§ What you should do
The records that follow are to be given again exactly. Do not carry over any image.
Source data Block Start
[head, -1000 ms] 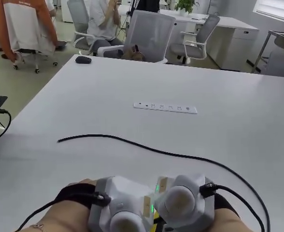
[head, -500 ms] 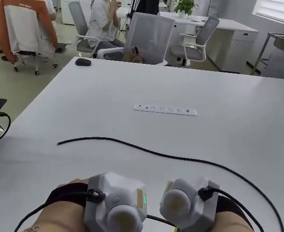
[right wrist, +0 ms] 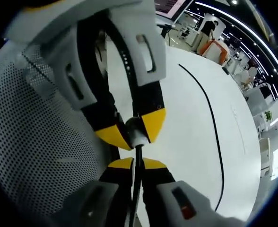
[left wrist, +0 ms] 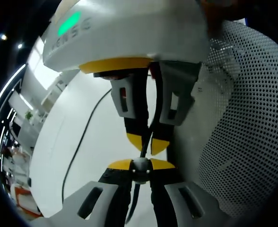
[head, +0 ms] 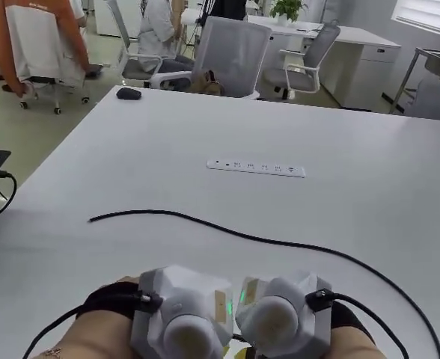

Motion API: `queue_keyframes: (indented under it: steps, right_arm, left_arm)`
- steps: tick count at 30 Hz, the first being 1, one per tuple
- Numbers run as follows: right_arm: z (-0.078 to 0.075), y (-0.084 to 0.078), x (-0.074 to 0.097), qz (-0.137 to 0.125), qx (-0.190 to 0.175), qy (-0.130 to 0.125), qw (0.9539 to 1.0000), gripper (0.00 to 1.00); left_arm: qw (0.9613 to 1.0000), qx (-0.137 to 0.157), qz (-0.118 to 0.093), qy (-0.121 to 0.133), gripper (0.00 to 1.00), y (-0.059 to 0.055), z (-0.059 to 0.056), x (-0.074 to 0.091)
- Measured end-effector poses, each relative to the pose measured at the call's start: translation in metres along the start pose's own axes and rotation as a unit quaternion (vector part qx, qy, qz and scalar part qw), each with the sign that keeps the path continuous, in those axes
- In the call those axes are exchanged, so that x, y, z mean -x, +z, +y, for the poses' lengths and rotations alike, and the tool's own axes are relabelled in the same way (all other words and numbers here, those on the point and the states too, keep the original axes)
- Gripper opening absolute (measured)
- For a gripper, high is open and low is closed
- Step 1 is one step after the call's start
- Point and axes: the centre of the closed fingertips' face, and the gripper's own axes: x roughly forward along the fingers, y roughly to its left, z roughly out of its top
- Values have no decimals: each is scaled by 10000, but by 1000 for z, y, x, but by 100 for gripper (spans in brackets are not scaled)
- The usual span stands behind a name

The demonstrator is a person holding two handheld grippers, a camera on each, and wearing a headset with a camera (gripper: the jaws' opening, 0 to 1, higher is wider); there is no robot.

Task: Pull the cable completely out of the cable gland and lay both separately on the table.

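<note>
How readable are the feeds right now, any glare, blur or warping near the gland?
Head view: even light, sharp, no glare on the table. Left gripper view: strong fisheye bowing, table washed out white, cable gland a little soft in the left gripper. Right gripper view: same bowing, cable crisp against the bright tabletop.

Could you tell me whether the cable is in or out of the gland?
In: the cable runs straight into the gland, which is clamped in the left gripper.
</note>
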Motion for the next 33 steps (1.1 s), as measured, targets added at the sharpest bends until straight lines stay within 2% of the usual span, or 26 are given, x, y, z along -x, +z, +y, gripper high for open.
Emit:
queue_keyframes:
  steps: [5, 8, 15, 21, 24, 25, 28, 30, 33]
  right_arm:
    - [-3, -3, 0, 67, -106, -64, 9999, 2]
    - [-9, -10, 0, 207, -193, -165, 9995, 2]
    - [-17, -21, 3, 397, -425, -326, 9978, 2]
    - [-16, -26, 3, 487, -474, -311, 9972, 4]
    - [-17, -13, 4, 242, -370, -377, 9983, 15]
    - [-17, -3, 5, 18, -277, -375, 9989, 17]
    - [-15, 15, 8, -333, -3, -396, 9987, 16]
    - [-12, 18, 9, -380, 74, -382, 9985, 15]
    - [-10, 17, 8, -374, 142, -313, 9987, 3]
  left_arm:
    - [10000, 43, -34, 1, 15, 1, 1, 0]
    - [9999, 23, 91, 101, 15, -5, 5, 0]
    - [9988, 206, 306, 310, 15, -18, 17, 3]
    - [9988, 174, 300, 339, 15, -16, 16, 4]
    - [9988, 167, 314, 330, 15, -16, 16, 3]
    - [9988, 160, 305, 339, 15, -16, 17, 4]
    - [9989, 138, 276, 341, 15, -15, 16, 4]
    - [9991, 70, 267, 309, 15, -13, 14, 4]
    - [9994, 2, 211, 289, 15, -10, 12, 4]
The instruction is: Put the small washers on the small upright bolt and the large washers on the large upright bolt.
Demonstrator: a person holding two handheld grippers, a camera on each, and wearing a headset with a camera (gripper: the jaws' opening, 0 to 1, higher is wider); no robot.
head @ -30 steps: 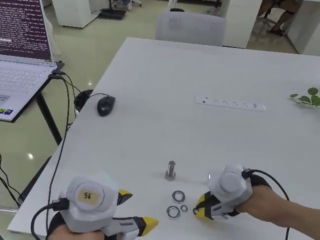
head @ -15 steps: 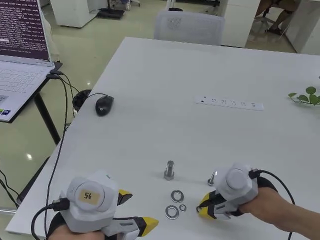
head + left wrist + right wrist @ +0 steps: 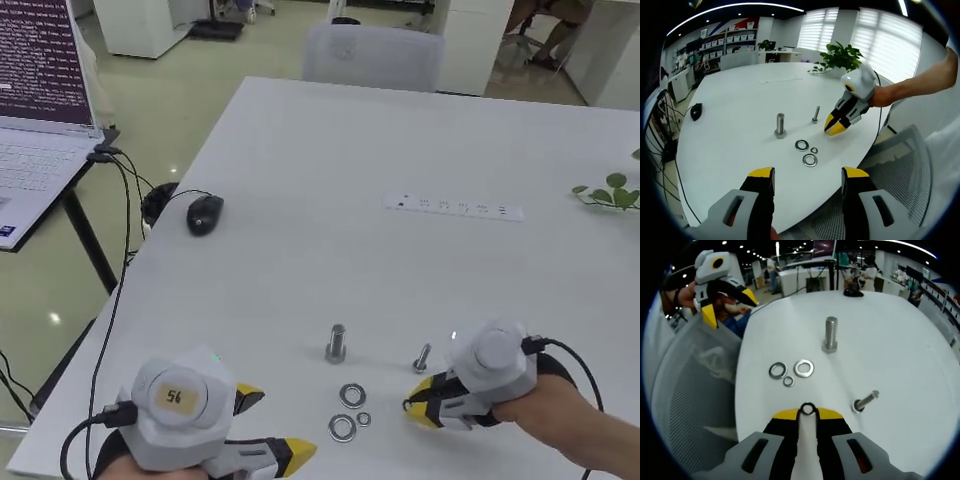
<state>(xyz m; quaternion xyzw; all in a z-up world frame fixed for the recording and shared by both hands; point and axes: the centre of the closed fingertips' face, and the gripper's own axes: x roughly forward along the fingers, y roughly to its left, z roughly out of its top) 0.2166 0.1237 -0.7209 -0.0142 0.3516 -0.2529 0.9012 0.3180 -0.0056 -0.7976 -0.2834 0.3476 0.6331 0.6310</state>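
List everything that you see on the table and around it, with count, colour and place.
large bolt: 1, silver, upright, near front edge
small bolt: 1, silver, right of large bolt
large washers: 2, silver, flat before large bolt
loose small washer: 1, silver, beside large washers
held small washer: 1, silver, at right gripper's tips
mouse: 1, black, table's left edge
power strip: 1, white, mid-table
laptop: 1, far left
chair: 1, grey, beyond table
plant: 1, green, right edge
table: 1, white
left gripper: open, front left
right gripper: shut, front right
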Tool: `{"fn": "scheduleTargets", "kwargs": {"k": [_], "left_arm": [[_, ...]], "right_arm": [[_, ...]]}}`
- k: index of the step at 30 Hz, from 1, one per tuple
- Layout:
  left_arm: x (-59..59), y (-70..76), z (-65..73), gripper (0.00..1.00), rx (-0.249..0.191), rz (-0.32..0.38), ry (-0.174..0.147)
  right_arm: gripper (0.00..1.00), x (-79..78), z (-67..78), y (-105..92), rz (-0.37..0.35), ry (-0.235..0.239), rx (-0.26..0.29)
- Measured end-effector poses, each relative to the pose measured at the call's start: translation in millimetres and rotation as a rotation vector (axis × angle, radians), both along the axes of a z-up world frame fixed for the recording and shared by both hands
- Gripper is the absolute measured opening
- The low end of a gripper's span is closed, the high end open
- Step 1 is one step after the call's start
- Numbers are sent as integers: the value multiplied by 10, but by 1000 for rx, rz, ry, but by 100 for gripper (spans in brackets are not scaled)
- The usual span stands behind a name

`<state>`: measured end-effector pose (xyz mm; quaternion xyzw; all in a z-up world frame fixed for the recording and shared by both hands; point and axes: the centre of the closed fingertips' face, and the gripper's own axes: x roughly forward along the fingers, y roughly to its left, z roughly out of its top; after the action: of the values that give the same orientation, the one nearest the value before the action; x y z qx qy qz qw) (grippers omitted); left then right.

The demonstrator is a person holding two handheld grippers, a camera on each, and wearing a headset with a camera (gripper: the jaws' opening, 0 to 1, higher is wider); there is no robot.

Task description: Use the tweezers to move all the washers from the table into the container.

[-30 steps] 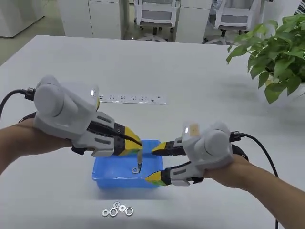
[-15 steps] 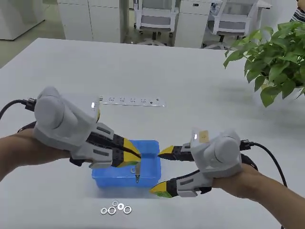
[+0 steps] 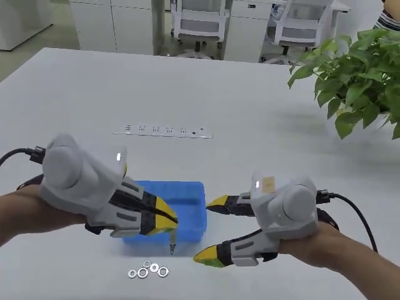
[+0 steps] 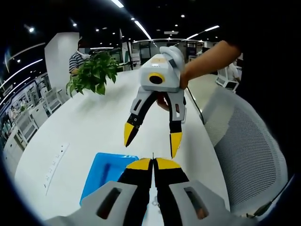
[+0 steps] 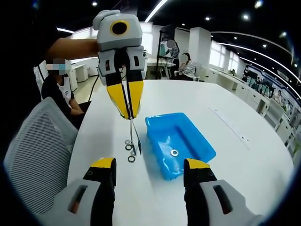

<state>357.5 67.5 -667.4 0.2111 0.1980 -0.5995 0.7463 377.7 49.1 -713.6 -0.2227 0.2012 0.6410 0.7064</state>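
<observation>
My left gripper [image 3: 166,222] is shut on thin metal tweezers [image 3: 172,242], which point down just past the near edge of the blue container [image 3: 187,200]. Several washers [image 3: 147,270] lie on the white table in front of the container, slightly left of the tweezer tip. The right gripper view shows the tweezers [image 5: 133,134] hanging from the left gripper [image 5: 126,104] with the tip among the washers [image 5: 129,149], and one washer [image 5: 174,152] inside the container [image 5: 188,136]. My right gripper [image 3: 206,229] stands open to the right of the container, holding nothing.
A white power strip [image 3: 164,131] lies further back on the table. A potted green plant [image 3: 356,81] stands at the far right. Office chairs [image 3: 200,25] are behind the table's far edge. A grey mesh chair [image 5: 33,150] is close to the near edge.
My left gripper pulled the tweezers back from above the container to its near side, over the loose washers. The washer they carried now lies in the container. The right gripper shifted slightly.
</observation>
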Motion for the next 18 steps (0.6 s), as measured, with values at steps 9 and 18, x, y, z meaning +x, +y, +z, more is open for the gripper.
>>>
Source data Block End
§ Result
[head, -1000 ms] 
[head, -500 ms] 
[right wrist, +0 ms] 
[left wrist, +0 ms] 
[head, +0 ms] 

Motion API: `queue_keyframes: (indented under it: steps, right_arm, left_arm)`
- steps: tick count at 30 Hz, the first being 1, one per tuple
- Numbers run as follows: right_arm: z (-0.078 to 0.075), y (-0.084 to 0.078), x (-0.074 to 0.097), qz (-0.137 to 0.125), qx (-0.190 to 0.175), qy (-0.130 to 0.125), qw (0.9539 to 1.0000), gripper (0.00 to 1.00); left_arm: qw (0.9613 to 1.0000), qx (-0.137 to 0.157), qz (-0.118 to 0.093), qy (-0.121 to 0.133), gripper (0.00 to 1.00), y (-0.059 to 0.055), z (-0.059 to 0.056), x (-0.074 to 0.091)
- Measured end-effector poses, each relative to the pose measured at the call's start: translation in metres along the start pose's own axes and rotation as a unit quaternion (vector part qx, qy, qz and scalar part qw), each with the sign that keeps the path continuous, in those axes
- In the call those axes are exchanged, so that x, y, z mean -x, +z, +y, for the poses' lengths and rotations alike, and the tool's own axes are relabelled in the same way (all other words and numbers here, those on the point and the states too, keep the original axes)
- Gripper opening absolute (measured)
- For a gripper, high is open and low is closed
- Step 1 is one step after the call's start
- Point and axes: the centre of the closed fingertips' face, and the gripper's own axes: x roughly forward along the fingers, y roughly to its left, z roughly out of its top
- Values have no decimals: each is scaled by 10000, but by 1000 for z, y, x, but by 100 for gripper (spans in brackets are not scaled)
- The usual span stands behind a name

The demonstrator is a person holding two handheld grippers, a camera on each, and wearing a headset with a camera (gripper: the jaws' opening, 0 to 1, higher is wider); there is no robot.

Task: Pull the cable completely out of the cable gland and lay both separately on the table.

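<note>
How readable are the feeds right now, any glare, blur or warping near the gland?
Head view: even light, sharp, no glare on the table. Left gripper view: strong fisheye bowing, table washed out white, cable gland a little soft in the left gripper. Right gripper view: same bowing, cable crisp against the bright tabletop.

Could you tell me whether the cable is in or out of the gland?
In: the cable runs straight into the gland, which is clamped in the left gripper.
</note>
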Motion for the next 33 steps (1.1 s), as measured, targets added at the sharpest bends until straight lines stay within 2% of the usual span, or 26 are given, x, y, z along -x, +z, +y, gripper high for open.
Emit:
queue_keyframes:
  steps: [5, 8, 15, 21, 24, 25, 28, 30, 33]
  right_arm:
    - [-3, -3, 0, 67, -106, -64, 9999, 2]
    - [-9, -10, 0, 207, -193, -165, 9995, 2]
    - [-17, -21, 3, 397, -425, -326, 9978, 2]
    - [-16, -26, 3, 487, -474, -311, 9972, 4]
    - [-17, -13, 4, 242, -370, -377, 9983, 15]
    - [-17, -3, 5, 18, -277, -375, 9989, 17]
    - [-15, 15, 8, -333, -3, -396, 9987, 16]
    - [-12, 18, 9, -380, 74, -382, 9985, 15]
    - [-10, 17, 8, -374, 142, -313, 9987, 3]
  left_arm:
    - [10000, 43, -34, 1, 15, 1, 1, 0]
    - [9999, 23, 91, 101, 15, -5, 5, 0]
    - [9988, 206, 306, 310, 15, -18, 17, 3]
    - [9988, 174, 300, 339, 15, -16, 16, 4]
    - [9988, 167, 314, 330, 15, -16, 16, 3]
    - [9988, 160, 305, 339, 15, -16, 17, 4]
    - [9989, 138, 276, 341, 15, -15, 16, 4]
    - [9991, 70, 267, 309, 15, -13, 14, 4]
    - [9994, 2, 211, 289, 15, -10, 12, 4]
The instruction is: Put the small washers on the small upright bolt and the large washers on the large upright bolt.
Demonstrator: a person holding two handheld grippers, a camera on each, and wearing a headset with a camera (gripper: the jaws' opening, 0 to 1, higher is wider); no robot.
head @ -30 steps: 
head @ -15 steps: 
head + left wrist + right wrist @ +0 steps: 
<state>(xyz m; quaternion xyzw; all in a z-up world frame fixed for the recording and shared by both hands; point and axes: the centre of the closed fingertips' face, and the gripper's own axes: x roughly forward along the fingers, y roughly to its left, z roughly out of its top) 0.2166 0.1237 -0.7209 -0.0142 0.3516 -0.2529 0.9012 0.3180 -0.0056 -0.7976 -0.2834 0.3476 0.6331 0.6310</state>
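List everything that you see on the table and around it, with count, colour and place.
large bolt: 1, silver, upright, near front edge
small bolt: 1, silver, right of large bolt
large washers: 2, silver, flat before large bolt
loose small washer: 1, silver, beside large washers
held small washer: 1, silver, at right gripper's tips
mouse: 1, black, table's left edge
power strip: 1, white, mid-table
laptop: 1, far left
chair: 1, grey, beyond table
plant: 1, green, right edge
table: 1, white
left gripper: open, front left
right gripper: shut, front right
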Tool: `{"fn": "scheduleTargets", "kwargs": {"k": [_], "left_arm": [[_, ...]], "right_arm": [[_, ...]]}}`
- k: index of the step at 30 Hz, from 1, one per tuple
- Layout:
  left_arm: x (-59..59), y (-70..76), z (-65..73), gripper (0.00..1.00), rx (-0.249..0.191), rz (-0.32..0.38), ry (-0.174..0.147)
  right_arm: gripper (0.00..1.00), x (-79..78), z (-67..78), y (-105..92), rz (-0.37..0.35), ry (-0.235..0.239), rx (-0.26..0.29)
- Measured end-effector poses, each relative to the pose measured at the call's start: translation in millimetres and rotation as a rotation vector (axis × angle, radians), both along the axes of a z-up world frame fixed for the recording and shared by both hands
- Gripper is the absolute measured opening
- The low end of a gripper's span is closed, the high end open
- Step 1 is one step after the call's start
- Numbers are sent as integers: the value multiplied by 10, but by 1000 for rx, rz, ry, but by 100 for gripper (spans in brackets are not scaled)
- The usual span stands behind a name

`<state>`: measured end-effector pose (xyz mm; quaternion xyzw; all in a z-up world frame fixed for the recording and shared by both hands; point and axes: the centre of the closed fingertips' face, and the gripper's own axes: x roughly forward along the fingers, y roughly to its left, z roughly out of its top; after the action: of the values that give the same orientation, the one nearest the value before the action; x y z qx qy qz qw) (grippers omitted); left then right.

The demonstrator is a person holding two handheld grippers, a camera on each, and wearing a headset with a camera (gripper: the jaws' opening, 0 to 1, higher is wider); there is no robot.

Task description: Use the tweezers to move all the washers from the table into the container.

[-30 steps] 
[-15 steps] 
[+0 steps] 
[+0 steps] 
[+0 steps] 

<state>357.5 67.5 -667.4 0.2111 0.1980 -0.5995 0.7463 377.7 49.1 -713.6 -0.2227 0.2012 0.6410 0.7064</state>
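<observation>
My left gripper [image 3: 166,222] is shut on thin metal tweezers [image 3: 172,242], which point down just past the near edge of the blue container [image 3: 187,200]. Several washers [image 3: 147,270] lie on the white table in front of the container, slightly left of the tweezer tip. The right gripper view shows the tweezers [image 5: 133,134] hanging from the left gripper [image 5: 126,104] with the tip among the washers [image 5: 129,149], and one washer [image 5: 174,152] inside the container [image 5: 188,136]. My right gripper [image 3: 206,229] stands open to the right of the container, holding nothing.
A white power strip [image 3: 164,131] lies further back on the table. A potted green plant [image 3: 356,81] stands at the far right. Office chairs [image 3: 200,25] are behind the table's far edge. A grey mesh chair [image 5: 33,150] is close to the near edge.
My left gripper pulled the tweezers back from above the container to its near side, over the loose washers. The washer they carried now lies in the container. The right gripper shifted slightly.
</observation>
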Motion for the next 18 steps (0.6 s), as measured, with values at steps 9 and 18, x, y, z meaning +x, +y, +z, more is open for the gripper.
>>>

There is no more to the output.